The Big Parade (1925)

Movie Info

Movie Info

Director
King Vidor
Rating
Not Rated

Not rated. Running time: 151 minutes.

Our content ratings (0-10) Violence: 7. Sex/Nudity: 0. Language in title cards: 0.

Star rating (0-5) 5 stars.

Do good; seek justice. Help the oppressed. Defend the cause of orphans; fight for the rights of widows.
Isaiah 1:17

Judgment will be merciless to one who has shown no mercy; mercy triumphs over judgment.
James 2:13

The centennial of World War I, starting in the summer of 2014, is stirring global interest in dozens of books and a handful of feature films about this worldwide conflict that killed nearly 10 million people. Considering the hundreds of American-made movies and TV shows about World War II, you may be surprised that only a relative handful of existing movies explore what once was known as The Great War, 1914 to 1918.

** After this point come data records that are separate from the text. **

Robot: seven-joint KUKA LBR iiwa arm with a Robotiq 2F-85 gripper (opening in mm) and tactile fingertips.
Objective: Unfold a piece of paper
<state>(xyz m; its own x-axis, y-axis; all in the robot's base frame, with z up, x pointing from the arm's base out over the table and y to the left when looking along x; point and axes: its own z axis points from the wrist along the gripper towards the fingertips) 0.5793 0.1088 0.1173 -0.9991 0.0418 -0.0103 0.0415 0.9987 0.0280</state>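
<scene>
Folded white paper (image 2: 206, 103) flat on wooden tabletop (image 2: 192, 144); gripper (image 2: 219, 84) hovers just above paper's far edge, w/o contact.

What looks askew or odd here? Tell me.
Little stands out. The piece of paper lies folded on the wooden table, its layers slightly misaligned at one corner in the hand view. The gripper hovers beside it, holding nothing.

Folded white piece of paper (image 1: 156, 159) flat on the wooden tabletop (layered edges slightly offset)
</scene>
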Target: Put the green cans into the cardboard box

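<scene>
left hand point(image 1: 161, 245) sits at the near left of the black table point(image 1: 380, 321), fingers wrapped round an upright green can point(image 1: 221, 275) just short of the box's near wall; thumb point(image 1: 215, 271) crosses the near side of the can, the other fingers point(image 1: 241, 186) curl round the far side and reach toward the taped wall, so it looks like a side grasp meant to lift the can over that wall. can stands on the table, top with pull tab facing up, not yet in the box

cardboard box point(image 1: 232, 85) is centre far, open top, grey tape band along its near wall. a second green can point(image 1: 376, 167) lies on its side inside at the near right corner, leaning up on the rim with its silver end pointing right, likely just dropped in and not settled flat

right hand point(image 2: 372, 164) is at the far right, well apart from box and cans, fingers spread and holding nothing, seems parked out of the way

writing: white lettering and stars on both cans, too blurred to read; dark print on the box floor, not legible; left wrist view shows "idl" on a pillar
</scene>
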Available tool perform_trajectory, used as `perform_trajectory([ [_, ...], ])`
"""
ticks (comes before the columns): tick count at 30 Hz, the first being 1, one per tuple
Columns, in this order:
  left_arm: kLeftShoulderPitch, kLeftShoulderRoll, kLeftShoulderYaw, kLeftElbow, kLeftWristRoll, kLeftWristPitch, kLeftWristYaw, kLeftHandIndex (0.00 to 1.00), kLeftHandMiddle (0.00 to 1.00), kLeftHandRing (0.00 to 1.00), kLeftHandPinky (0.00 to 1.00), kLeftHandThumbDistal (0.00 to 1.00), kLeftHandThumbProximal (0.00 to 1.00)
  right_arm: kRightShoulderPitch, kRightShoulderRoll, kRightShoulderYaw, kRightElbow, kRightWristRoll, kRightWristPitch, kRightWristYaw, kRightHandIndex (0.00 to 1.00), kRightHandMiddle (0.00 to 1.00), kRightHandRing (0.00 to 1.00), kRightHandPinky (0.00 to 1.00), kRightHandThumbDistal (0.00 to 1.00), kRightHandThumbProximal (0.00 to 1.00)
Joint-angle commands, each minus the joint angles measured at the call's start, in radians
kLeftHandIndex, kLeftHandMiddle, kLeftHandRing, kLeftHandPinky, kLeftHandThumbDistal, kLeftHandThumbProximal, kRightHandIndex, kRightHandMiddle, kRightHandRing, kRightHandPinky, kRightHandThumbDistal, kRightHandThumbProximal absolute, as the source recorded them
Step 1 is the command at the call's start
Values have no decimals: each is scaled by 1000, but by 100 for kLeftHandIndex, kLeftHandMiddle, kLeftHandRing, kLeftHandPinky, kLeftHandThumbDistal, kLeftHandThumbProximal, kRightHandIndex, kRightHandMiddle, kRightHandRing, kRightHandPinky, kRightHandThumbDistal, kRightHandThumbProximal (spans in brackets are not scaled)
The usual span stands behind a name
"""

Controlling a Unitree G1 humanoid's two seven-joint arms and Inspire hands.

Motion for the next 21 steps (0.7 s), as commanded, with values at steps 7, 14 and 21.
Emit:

Only a few dozen films were produced about The Great War in the entire silent and early sound eras of cinema. That gap in our movie culture is largely due to the fact that American involvement in World War I lasted only 19 months, from April 1917 until November 11, 1918, when an armistice agreement was signed in a now-famous railroad car in France. By the late 1930s, Hollywood skipped ahead to the second war that was brewing in Europe and Asia. And, by World War I’s centennial, there’s no living witness left in the U.S. to the horrific fighting in 1917-1918. The last surviving American veteran of World War I, Frank Buckles, died in 2011 at the age of 110.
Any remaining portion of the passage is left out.